Since the launch, Need to Impeach has hosted dozens of town halls, run 15 national commercials and pumped millions into a get-out-the-vote effort meant to "mobilize impeachment supporters" in next month's midterms. Steyer's goal to at least launch impeachment proceedings depends on Democrats claiming control of the House next month.
But while impeaching Trump might energize the base, the issue also runs the risk of turning off moderate voters in the kinds of swing districts that will determine control of Congress –and energizing Republicans. And while top-tier Democrats have benefitted from Steyer’s political largesse – Florida gubernatorial candidate Andrew Gillum’s campaign just received $2 million from the megadonor – some party leaders are indeed worried a pro-impeachment message could end up rallying the president’s base.
Former Vice President Joe Biden – a possible 2020 presidential candidate – warned earlier this week that Democrats should not push for Trump’s impeachment if they take control of the House. Former President Jimmy Carter also told Neil Cavuto on Fox Business Network that it’s “the wrong thing for Democrats to do."
That hasn't stopped some candidates and rank-and-file members from banging the impeachment drum. Democratic Reps. Maxine Waters and Al Green are among those who have sought impeachment for months.
And Texas Democratic Senate candidate Beto O’Rourke, who's running a longshot challenge against Republican Ted Cruz, said Thursday he still supports the push.
Leadership, though, is taking a cautious approach, at least for now. House Minority Leader Nancy Pelosi, D-Calif., says any talk of impeachment before Special Counsel Robert Mueller wraps his investigation would be premature.

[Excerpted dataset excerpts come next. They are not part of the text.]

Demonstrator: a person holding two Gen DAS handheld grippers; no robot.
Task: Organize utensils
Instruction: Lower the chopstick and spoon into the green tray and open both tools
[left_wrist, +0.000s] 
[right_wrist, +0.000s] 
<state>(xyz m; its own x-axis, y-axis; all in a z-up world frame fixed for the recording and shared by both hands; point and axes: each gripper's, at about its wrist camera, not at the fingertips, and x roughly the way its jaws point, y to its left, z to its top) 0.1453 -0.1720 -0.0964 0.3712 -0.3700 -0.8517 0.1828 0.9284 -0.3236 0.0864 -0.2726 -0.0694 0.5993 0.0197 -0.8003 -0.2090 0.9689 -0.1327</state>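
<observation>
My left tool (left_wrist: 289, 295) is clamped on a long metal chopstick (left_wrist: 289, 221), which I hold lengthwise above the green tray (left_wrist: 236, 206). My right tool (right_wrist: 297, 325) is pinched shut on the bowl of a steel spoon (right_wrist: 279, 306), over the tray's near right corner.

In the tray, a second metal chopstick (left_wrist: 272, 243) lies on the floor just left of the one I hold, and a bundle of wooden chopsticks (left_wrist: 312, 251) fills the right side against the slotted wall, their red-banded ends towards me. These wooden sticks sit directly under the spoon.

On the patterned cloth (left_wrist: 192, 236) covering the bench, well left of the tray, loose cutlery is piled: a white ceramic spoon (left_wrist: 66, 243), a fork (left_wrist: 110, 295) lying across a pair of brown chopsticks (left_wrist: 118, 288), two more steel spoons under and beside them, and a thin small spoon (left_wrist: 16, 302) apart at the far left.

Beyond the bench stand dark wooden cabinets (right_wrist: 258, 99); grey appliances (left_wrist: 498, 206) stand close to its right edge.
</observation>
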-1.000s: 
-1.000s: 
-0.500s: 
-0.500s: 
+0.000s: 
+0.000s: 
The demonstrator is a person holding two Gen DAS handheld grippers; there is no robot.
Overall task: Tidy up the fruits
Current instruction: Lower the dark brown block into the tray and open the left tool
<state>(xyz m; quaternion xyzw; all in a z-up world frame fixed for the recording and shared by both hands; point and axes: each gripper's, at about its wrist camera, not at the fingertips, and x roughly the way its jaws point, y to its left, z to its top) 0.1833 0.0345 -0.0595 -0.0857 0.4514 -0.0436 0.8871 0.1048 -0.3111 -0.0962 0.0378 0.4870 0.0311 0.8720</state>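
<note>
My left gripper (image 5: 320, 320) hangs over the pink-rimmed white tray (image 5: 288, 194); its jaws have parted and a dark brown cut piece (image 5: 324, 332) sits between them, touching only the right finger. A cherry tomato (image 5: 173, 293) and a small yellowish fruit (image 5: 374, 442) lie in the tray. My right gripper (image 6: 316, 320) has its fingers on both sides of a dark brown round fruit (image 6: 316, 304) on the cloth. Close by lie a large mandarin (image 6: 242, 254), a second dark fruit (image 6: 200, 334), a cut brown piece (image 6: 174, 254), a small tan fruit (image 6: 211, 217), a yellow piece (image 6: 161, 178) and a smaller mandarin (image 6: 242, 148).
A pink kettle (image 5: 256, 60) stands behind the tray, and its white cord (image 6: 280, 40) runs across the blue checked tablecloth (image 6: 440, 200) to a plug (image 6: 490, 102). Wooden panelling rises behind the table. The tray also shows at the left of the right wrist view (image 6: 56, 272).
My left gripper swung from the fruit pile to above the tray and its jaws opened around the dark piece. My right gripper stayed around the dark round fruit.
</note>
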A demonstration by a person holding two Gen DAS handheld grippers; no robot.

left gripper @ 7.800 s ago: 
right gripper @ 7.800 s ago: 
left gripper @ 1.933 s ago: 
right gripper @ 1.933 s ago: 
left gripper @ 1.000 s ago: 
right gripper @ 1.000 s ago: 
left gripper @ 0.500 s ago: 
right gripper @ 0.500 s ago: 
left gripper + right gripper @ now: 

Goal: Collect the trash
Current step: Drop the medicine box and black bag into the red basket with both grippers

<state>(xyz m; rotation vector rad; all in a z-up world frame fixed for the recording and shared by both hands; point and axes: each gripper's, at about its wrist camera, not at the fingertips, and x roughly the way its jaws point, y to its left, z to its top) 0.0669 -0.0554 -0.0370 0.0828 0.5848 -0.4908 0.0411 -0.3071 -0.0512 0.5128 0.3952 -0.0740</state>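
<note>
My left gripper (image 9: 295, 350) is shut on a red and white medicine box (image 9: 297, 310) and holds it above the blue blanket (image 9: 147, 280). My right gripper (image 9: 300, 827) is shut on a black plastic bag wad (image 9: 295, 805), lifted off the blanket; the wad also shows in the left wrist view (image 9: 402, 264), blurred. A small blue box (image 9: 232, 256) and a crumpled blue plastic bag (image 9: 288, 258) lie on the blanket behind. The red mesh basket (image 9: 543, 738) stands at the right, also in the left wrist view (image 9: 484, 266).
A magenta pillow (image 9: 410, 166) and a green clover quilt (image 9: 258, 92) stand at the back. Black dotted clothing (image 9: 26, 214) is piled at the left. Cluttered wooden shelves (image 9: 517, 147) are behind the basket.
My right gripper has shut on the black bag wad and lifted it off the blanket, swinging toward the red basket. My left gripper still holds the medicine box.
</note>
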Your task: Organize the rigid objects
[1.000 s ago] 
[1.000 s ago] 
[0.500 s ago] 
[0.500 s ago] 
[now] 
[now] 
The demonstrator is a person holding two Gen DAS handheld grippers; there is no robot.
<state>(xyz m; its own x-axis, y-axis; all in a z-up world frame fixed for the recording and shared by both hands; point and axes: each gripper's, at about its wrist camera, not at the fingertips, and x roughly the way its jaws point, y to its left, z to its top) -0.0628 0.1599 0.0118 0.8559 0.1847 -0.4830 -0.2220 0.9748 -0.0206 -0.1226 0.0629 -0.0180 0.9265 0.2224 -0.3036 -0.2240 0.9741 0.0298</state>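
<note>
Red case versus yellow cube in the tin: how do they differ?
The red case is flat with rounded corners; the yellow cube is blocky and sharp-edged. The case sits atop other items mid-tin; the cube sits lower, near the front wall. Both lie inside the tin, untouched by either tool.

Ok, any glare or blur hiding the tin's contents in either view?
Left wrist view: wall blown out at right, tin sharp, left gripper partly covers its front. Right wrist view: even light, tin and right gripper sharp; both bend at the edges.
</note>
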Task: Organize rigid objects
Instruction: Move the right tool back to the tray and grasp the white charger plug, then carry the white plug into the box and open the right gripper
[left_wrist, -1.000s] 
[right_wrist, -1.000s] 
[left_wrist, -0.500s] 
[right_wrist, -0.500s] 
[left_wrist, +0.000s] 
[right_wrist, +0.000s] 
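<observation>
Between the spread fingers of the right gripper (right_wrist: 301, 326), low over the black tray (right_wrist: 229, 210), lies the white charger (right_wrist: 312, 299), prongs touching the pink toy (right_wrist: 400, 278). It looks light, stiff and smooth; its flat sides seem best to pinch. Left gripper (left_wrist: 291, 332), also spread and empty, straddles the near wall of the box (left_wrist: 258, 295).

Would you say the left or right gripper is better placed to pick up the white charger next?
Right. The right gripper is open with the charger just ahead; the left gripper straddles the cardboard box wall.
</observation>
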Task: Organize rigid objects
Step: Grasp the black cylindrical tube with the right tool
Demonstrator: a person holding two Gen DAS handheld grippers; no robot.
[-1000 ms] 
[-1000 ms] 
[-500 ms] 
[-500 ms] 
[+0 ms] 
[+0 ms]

"Impeachment has to spring from something else," Pelosi told the Associated Press in August following ex-Trump lawyer Michael Cohen's guilty plea to campaign finance violations.
"If and when the information emerges about that, we’ll see," Pelosi said. "It’s not a priority on the agenda going forward unless something else comes forward.”
Mack, however, argues there is plenty of evidence already available to start the impeachment process against Trump.
Mack argued the threat of Democrats impeaching Trump is not high on the list of reasons for Republicans to head to the polls in November – unlike issues such as immigration, higher taxes and even a Pelosi-led House – and that Democratic lawmakers inside the Beltway are out of touch with the sentiments of most Americans.
“Our petition signers see impeachment as a value,” he said. “While Washington to sees it as a legislative issue, and that is where the disconnect is.”
Mack said Need to Impeach’s research found 78 percent of Democrats support impeaching the president and of the campaign’s petition signers, almost 20 percent identified as either moderates or strong Republicans.
Republican analysts say Steyer’s campaign – and his vast sums of money – is encouraging the far-left and progressive wings of the Democratic Party and forcing Democratic lawmakers to cater to them at the expense of moderates and swing voters.
“Tom Steyer is using his fortune to make sure Democratic leaders are forced by the progressive base of the party to try and impeach the president,” David Avella, chairman of the Republican organization GOPAC, told Fox News. “And it’s a message Democrats are embracing.”
Mack does not disagree that Need to Impeach wants Democratic candidates to get behind the group’s message, but argues that the reason the party is not as successful in congressional races is that Democrats don’t mobilize their base as well as Republicans do.
The GOP for decades has driven voters to the polls by focusing on key blocs concerned with issues like gun rights and abortion, while Mack charged Democrats have flip-flopped during election seasons by focusing on the base early on, only to abandon it toward Election Day in favor of a more moderate stance.
“The tactics on the left have not been working,” he said.